WORK ORDER →
Reproduce only the lines of the material below that start at the line containing "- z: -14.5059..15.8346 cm" and stop at the line containing "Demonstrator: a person". Keep both end lines.

INFORMATION PROVIDED →
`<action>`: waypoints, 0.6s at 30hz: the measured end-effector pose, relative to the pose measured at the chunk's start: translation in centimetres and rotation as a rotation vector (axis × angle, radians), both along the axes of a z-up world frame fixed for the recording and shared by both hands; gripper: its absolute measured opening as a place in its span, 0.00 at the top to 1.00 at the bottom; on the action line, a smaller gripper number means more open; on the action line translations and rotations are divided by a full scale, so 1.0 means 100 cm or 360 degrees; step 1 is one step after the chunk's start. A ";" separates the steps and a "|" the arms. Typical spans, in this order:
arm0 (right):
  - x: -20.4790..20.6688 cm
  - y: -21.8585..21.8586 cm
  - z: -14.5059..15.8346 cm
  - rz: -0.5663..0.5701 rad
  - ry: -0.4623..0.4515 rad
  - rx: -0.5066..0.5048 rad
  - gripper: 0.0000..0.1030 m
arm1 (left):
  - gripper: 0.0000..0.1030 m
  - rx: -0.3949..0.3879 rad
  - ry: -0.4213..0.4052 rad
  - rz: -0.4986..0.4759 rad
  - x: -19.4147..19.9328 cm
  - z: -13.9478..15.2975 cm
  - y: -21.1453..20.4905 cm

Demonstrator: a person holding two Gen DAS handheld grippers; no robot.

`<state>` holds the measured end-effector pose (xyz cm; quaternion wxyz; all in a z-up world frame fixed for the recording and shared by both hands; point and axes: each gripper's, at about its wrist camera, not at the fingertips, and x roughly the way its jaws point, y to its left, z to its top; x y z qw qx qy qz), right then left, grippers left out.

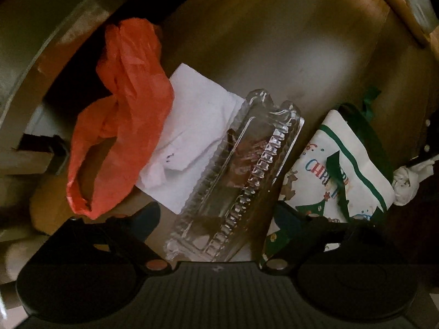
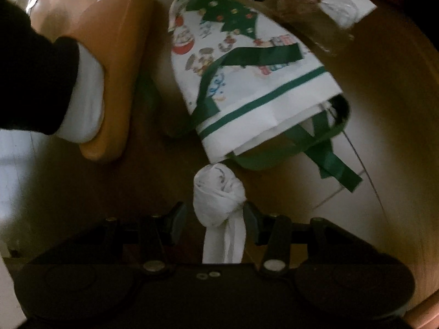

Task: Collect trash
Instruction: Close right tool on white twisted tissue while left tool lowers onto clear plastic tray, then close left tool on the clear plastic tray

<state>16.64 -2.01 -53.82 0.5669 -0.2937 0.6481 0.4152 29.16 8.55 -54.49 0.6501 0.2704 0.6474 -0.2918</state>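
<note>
In the left wrist view a clear plastic clamshell box [image 1: 236, 175] lies on the floor between the open fingers of my left gripper [image 1: 219, 219]. An orange plastic bag [image 1: 120, 120] and a white paper [image 1: 192, 131] lie to its left. A white Christmas bag with green handles [image 1: 340, 170] lies to its right; it also shows in the right wrist view [image 2: 247, 82], its mouth towards me. A knotted white tissue wad [image 2: 219, 192] sits between the fingers of my right gripper [image 2: 216, 219], which stand apart on either side of it. The wad also shows in the left wrist view [image 1: 406, 186].
A person's foot in a white sock and tan slipper [image 2: 109, 68] stands left of the Christmas bag. A metal curved frame [image 1: 41, 54] runs along the left. The wooden floor [image 1: 274, 41] extends beyond the trash.
</note>
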 end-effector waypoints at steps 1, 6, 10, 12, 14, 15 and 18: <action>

EXPECTED ANSWER →
  - z: -14.5059..15.8346 cm
  - rz: -0.5663..0.5701 rad
  - ry: -0.4623..0.4515 rad
  - rx: -0.5066..0.5048 rad
  - gripper: 0.0000..0.1030 m
arm1 (left):
  - gripper: 0.0000..0.1030 m
  - rx: -0.3949..0.3879 rad
  - ry: -0.4213..0.4052 rad
  - rz: -0.4986..0.4759 rad
  - x: -19.4147..19.9328 cm
  - z: -13.9478..15.2975 cm
  - y: -21.1453..20.4905 cm

Demonstrator: a person holding two Gen DAS handheld grippers; no robot.

No further output is required, since the answer is complete.